# Exercise brief
Copy out again, unchanged, the listing below from the line that has "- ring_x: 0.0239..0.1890" through the line that has "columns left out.".

**** Data excerpt ****

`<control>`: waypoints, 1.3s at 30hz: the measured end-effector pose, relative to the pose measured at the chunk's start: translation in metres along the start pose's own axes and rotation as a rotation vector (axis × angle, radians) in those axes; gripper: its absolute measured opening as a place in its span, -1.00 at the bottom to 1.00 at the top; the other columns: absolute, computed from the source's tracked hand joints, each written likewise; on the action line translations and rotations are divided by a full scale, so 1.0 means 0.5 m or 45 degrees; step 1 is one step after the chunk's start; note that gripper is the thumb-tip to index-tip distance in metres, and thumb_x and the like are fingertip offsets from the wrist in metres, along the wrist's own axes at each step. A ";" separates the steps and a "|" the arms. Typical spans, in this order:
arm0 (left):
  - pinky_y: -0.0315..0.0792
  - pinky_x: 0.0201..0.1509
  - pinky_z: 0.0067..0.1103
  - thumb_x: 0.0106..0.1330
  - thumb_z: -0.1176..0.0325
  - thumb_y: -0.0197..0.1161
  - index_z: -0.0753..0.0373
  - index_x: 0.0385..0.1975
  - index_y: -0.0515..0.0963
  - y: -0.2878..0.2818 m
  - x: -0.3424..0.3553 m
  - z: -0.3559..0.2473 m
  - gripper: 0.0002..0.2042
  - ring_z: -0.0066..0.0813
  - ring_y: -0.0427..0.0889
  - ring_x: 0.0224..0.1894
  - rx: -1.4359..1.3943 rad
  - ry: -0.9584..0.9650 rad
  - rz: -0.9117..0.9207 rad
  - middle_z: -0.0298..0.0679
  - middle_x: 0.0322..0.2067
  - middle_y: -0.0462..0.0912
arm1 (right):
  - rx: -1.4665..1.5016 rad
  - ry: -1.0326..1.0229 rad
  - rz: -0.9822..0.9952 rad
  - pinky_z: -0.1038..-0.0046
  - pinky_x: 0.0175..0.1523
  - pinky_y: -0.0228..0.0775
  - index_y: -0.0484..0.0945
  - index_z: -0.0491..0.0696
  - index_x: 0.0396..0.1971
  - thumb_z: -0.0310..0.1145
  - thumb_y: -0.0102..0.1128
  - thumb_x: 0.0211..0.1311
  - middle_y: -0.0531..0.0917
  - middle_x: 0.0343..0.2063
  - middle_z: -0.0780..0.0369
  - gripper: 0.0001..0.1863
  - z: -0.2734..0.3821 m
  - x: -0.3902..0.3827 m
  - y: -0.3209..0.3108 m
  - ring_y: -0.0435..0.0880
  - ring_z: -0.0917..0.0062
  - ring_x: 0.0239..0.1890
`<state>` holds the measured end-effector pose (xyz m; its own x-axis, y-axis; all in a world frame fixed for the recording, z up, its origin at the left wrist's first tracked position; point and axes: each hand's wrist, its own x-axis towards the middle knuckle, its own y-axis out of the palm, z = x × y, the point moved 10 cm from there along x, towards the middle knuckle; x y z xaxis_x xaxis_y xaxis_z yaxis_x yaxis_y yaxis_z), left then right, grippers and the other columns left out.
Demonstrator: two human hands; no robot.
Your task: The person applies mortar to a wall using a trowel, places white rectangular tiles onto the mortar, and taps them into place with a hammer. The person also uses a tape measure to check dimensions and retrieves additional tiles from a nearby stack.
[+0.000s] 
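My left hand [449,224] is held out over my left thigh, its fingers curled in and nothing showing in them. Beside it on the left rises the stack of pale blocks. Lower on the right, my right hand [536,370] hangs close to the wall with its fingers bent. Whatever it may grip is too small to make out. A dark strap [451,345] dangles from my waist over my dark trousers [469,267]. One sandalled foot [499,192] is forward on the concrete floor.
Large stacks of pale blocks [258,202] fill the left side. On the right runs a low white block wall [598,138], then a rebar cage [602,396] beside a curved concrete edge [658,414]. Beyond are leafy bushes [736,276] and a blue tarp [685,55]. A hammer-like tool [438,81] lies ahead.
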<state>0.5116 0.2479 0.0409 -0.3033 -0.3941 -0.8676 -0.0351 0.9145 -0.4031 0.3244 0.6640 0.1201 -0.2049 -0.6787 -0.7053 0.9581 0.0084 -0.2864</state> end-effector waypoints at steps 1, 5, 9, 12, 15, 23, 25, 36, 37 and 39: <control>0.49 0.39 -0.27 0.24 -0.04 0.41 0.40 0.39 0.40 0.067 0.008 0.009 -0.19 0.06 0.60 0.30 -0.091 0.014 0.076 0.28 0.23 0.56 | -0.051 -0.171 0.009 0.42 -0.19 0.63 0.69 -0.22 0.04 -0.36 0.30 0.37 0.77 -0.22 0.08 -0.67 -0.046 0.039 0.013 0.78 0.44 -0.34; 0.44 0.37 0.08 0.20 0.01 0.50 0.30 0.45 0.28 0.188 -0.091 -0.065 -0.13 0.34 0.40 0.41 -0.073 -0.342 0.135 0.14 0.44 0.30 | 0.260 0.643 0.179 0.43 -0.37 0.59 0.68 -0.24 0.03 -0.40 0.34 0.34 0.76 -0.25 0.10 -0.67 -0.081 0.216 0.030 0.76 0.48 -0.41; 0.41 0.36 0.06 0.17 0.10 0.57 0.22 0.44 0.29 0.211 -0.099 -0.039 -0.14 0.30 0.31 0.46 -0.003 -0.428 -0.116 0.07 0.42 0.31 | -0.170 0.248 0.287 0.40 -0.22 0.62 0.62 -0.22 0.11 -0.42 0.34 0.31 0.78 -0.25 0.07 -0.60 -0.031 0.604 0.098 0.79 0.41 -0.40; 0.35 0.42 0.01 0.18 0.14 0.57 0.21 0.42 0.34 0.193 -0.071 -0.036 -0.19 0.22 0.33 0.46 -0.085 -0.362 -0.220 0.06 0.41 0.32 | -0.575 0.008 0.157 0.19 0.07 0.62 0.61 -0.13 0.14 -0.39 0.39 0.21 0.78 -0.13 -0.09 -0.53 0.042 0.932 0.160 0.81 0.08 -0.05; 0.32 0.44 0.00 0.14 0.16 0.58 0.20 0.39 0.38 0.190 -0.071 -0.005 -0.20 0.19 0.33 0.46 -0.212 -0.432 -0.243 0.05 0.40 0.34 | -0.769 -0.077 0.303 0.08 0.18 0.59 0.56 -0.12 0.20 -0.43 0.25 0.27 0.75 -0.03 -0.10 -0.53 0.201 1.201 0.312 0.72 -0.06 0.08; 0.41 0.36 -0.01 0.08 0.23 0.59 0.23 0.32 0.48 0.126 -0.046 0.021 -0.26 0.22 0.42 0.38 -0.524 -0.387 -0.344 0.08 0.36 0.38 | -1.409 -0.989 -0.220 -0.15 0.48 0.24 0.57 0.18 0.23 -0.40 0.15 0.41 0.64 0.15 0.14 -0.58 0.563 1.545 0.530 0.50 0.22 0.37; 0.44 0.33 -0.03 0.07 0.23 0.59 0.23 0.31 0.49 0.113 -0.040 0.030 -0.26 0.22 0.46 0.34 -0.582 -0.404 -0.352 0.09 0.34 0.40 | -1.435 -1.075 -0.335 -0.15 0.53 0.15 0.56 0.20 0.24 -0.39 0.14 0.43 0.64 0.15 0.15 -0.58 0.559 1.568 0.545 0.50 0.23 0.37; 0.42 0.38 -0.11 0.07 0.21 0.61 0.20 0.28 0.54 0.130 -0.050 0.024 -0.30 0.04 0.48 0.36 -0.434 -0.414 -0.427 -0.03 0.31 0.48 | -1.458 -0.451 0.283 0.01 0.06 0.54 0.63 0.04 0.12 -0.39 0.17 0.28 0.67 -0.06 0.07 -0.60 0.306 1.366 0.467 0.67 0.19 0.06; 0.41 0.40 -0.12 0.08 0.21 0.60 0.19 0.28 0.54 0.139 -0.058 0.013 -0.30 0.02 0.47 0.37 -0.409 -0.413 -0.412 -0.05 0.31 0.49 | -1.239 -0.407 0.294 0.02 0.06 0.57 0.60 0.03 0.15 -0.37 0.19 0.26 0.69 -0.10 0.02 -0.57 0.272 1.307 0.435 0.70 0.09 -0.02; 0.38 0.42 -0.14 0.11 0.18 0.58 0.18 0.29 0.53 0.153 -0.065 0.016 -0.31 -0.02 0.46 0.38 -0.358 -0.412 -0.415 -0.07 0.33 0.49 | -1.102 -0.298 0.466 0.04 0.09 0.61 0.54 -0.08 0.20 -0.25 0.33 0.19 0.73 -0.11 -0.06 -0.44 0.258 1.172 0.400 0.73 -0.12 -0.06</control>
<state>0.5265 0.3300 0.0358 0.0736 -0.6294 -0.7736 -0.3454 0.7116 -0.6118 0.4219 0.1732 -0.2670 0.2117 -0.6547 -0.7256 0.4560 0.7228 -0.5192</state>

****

# Answer to this exercise
  - ring_x: 0.0239..0.1890
`<state>` holds the measured end-effector pose (xyz m; its own x-axis, y-axis; all in a world frame fixed for the recording, z up, its origin at the left wrist's first tracked position; point and axes: each hand's wrist, its own x-axis towards the middle knuckle, its own y-axis out of the palm, z = x × y, the point moved 10 cm from there along x, towards the middle knuckle; x y z xaxis_x xaxis_y xaxis_z yaxis_x yaxis_y yaxis_z), left then right, grippers and the other columns left out.

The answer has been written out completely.